Work to complete: If a line appears in the data below, it must appear in your answer exactly as given.
BEGIN Provided data
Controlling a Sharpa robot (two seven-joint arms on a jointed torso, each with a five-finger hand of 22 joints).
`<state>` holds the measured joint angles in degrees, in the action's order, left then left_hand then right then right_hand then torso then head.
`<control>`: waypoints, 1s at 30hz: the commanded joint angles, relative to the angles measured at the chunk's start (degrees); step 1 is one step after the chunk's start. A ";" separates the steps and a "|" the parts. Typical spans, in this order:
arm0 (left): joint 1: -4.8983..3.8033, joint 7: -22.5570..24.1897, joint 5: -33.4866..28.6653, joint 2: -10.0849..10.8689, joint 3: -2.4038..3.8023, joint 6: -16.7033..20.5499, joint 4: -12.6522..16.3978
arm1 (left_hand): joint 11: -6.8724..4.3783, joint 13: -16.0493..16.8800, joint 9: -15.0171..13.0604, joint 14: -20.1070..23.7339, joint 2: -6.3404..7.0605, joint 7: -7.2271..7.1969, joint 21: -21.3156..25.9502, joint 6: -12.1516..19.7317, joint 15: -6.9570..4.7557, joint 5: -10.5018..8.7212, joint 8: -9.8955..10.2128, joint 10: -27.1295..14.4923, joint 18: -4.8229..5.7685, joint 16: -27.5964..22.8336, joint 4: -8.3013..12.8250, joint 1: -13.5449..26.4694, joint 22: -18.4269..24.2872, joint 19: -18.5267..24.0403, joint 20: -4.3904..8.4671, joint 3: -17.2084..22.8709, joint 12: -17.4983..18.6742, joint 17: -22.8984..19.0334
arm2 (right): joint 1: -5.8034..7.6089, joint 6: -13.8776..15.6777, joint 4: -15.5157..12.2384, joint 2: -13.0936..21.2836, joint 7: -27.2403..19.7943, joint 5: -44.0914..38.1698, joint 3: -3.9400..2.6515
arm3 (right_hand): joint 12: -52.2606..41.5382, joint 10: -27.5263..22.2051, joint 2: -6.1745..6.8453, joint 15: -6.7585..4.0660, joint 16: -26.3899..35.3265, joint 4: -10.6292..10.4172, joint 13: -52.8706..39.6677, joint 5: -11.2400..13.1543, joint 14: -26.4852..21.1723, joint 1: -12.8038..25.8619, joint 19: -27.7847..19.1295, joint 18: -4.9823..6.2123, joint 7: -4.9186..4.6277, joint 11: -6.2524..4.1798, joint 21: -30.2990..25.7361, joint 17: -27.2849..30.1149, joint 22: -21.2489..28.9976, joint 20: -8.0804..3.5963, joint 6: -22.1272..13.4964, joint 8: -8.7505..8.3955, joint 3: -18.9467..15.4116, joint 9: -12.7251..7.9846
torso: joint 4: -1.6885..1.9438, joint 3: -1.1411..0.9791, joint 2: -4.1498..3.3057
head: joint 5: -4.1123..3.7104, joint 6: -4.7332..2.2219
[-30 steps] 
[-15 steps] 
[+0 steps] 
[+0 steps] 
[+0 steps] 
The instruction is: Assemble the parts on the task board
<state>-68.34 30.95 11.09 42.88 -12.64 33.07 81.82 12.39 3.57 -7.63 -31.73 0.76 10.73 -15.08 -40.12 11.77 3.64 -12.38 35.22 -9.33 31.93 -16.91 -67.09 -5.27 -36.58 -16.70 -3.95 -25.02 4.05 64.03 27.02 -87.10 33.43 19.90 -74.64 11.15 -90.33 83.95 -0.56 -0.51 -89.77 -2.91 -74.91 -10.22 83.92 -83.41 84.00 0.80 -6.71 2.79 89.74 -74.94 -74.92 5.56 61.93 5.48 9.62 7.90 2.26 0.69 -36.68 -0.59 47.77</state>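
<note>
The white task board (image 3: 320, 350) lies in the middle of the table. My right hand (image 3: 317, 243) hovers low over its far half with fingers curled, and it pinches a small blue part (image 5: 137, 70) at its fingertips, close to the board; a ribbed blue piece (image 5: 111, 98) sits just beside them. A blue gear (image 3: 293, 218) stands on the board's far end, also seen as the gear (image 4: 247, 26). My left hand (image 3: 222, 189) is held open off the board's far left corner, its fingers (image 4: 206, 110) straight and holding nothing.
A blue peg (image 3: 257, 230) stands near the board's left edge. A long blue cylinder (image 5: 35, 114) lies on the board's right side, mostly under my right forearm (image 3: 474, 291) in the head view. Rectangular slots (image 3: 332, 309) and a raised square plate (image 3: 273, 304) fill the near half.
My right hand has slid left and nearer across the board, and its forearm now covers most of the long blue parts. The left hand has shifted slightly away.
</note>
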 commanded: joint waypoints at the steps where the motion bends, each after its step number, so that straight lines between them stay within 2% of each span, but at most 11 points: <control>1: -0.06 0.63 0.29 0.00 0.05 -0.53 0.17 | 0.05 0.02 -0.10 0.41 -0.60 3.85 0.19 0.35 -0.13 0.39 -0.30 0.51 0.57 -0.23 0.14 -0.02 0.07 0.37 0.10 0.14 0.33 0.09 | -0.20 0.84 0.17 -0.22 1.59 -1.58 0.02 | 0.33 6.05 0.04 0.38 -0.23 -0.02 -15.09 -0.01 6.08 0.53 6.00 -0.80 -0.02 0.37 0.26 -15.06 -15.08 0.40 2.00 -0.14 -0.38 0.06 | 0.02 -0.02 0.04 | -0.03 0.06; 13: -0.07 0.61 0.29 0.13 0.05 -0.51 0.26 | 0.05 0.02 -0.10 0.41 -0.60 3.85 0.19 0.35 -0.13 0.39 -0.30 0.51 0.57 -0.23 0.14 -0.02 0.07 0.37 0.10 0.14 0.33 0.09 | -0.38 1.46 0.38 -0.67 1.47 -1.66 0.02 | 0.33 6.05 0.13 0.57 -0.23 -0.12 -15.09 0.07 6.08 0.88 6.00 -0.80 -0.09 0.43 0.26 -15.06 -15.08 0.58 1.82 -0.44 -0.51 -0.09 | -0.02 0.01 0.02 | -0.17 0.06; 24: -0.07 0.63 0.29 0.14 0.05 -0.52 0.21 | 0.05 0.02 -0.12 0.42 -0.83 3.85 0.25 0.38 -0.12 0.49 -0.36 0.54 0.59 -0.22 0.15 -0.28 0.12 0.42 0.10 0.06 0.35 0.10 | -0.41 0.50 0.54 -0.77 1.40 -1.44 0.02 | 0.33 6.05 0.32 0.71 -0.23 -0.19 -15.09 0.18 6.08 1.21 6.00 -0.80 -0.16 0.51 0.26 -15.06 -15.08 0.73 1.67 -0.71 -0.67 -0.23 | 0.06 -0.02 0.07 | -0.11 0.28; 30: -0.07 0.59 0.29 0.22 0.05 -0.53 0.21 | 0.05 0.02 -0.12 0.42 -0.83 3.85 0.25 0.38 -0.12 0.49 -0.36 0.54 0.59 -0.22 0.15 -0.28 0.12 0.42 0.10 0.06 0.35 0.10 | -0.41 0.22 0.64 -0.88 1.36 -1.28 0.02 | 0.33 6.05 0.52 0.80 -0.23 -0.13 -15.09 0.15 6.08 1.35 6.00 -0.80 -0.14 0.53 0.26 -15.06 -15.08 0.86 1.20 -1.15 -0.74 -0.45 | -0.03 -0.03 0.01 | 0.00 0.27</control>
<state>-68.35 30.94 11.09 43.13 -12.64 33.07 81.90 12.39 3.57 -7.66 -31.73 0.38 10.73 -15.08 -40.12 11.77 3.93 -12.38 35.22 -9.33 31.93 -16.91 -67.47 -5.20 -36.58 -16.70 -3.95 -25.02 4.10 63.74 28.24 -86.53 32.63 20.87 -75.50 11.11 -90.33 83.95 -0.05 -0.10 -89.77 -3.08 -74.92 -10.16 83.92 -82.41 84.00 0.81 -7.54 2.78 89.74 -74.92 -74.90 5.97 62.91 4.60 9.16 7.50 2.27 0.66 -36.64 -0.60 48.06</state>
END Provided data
Solution:
Controlling a Sharpa robot (two seven-joint arms on a jointed torso, each with a five-finger hand of 22 joints).
`<state>` holds the measured joint angles in degrees, in the action's order, left then left_hand then right then right_hand then torso then head.
`<control>`: waypoints, 1s at 30hz: the commanded joint angles, relative to the angles measured at the chunk's start (degrees); step 1 is one step after the chunk's start. A ";" separates the steps and a "|" the parts. Typical spans, in this order:
arm0 (left): joint 1: -4.8983..3.8033, joint 7: -22.5570..24.1897, joint 5: -33.4866..28.6653, joint 2: -10.0849..10.8689, joint 3: -2.4038..3.8023, joint 6: -16.7033..20.5499, joint 4: -12.6522..16.3978
arm1 (left_hand): joint 11: -6.8724..4.3783, joint 13: -16.0493..16.8800, joint 9: -15.0171..13.0604, joint 14: -20.1070..23.7339, joint 2: -6.3404..7.0605, joint 7: -7.2271..7.1969, joint 21: -21.3156..25.9502, joint 6: -12.1516..19.7317, joint 15: -6.9570..4.7557, joint 5: -10.5018..8.7212, joint 8: -9.8955..10.2128, joint 10: -27.1295..14.4923, joint 18: -4.8229..5.7685, joint 16: -27.5964..22.8336, joint 4: -8.3013..12.8250, joint 1: -13.5449..26.4694, joint 22: -18.4269..24.2872, joint 19: -18.5267..24.0403, joint 20: -4.3904..8.4671, joint 3: -17.2084..22.8709, joint 12: -17.4983..18.6742, joint 17: -22.8984..19.0334
arm2 (right): joint 1: -5.8034..7.6089, joint 6: -13.8776..15.6777, joint 4: -15.5157..12.2384, joint 2: -13.0936..21.2836, joint 7: -27.2403..19.7943, joint 5: -44.0914..38.1698, joint 3: -3.9400..2.6515
arm3 (right_hand): joint 12: -52.2606..41.5382, joint 10: -27.5263..22.2051, joint 2: -6.1745..6.8453, joint 15: -6.7585..4.0660, joint 16: -26.3899..35.3265, joint 4: -10.6292..10.4172, joint 13: -52.8706..39.6677, joint 5: -11.2400..13.1543, joint 14: -26.4852..21.1723, joint 1: -12.8038..25.8619, joint 19: -27.7847..19.1295, joint 18: -4.9823..6.2123, joint 7: -4.9186..4.6277, joint 11: -6.2524..4.1798, joint 21: -30.2990..25.7361, joint 17: -27.2849..30.1149, joint 22: -21.2489..28.9976, joint 20: -8.0804..3.5963, joint 6: -22.1272..13.4964, joint 8: -8.7505..8.3955, joint 3: -18.9467..15.4116, joint 9: -12.7251..7.9846
torso: joint 4: -1.6885..1.9438, joint 3: -1.1411..0.9791, joint 2: -4.1498..3.3057
head: joint 5: -4.1123..3.7104, joint 6: -4.7332..2.2219
[-30 steps] 
[-15 steps] 
[+0 steps] 
[+0 steps] 
[+0 steps] 
The instruction is: Assemble the parts on the task board
<state>-68.34 30.95 11.09 42.88 -12.64 33.07 81.82 12.39 3.57 -7.63 -31.73 0.76 10.73 -15.08 -40.12 11.77 3.64 -12.38 35.22 -9.33 31.93 -16.91 -67.09 -5.27 -36.58 -16.70 -3.95 -25.02 4.05 64.03 27.02 -87.10 33.43 19.90 -74.64 11.15 -90.33 83.95 -0.56 -0.51 -89.77 -2.91 -74.91 -10.22 83.92 -83.41 84.00 0.80 -6.71 2.79 89.74 -74.94 -74.92 5.56 61.93 5.48 9.62 7.90 2.26 0.69 -36.68 -0.59 47.77</state>
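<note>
The white task board (image 3: 320, 350) lies in the middle of the table. My right hand (image 3: 317, 243) hovers low over its far half with fingers curled, and it pinches a small blue part (image 5: 137, 70) at its fingertips, close to the board; a ribbed blue piece (image 5: 111, 98) sits just beside them. A blue gear (image 3: 293, 218) stands on the board's far end, also seen as the gear (image 4: 247, 26). My left hand (image 3: 222, 189) is held open off the board's far left corner, its fingers (image 4: 206, 110) straight and holding nothing.
A blue peg (image 3: 257, 230) stands near the board's left edge. A long blue cylinder (image 5: 35, 114) lies on the board's right side, mostly under my right forearm (image 3: 474, 291) in the head view. Rectangular slots (image 3: 332, 309) and a raised square plate (image 3: 273, 304) fill the near half.
My right hand has slid left and nearer across the board, and its forearm now covers most of the long blue parts. The left hand has shifted slightly away.
</note>
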 commanded: joint waypoints at the steps where the motion bends, each after its step number, so that straight lines between them stay within 2% of each span, but at most 11 points: <control>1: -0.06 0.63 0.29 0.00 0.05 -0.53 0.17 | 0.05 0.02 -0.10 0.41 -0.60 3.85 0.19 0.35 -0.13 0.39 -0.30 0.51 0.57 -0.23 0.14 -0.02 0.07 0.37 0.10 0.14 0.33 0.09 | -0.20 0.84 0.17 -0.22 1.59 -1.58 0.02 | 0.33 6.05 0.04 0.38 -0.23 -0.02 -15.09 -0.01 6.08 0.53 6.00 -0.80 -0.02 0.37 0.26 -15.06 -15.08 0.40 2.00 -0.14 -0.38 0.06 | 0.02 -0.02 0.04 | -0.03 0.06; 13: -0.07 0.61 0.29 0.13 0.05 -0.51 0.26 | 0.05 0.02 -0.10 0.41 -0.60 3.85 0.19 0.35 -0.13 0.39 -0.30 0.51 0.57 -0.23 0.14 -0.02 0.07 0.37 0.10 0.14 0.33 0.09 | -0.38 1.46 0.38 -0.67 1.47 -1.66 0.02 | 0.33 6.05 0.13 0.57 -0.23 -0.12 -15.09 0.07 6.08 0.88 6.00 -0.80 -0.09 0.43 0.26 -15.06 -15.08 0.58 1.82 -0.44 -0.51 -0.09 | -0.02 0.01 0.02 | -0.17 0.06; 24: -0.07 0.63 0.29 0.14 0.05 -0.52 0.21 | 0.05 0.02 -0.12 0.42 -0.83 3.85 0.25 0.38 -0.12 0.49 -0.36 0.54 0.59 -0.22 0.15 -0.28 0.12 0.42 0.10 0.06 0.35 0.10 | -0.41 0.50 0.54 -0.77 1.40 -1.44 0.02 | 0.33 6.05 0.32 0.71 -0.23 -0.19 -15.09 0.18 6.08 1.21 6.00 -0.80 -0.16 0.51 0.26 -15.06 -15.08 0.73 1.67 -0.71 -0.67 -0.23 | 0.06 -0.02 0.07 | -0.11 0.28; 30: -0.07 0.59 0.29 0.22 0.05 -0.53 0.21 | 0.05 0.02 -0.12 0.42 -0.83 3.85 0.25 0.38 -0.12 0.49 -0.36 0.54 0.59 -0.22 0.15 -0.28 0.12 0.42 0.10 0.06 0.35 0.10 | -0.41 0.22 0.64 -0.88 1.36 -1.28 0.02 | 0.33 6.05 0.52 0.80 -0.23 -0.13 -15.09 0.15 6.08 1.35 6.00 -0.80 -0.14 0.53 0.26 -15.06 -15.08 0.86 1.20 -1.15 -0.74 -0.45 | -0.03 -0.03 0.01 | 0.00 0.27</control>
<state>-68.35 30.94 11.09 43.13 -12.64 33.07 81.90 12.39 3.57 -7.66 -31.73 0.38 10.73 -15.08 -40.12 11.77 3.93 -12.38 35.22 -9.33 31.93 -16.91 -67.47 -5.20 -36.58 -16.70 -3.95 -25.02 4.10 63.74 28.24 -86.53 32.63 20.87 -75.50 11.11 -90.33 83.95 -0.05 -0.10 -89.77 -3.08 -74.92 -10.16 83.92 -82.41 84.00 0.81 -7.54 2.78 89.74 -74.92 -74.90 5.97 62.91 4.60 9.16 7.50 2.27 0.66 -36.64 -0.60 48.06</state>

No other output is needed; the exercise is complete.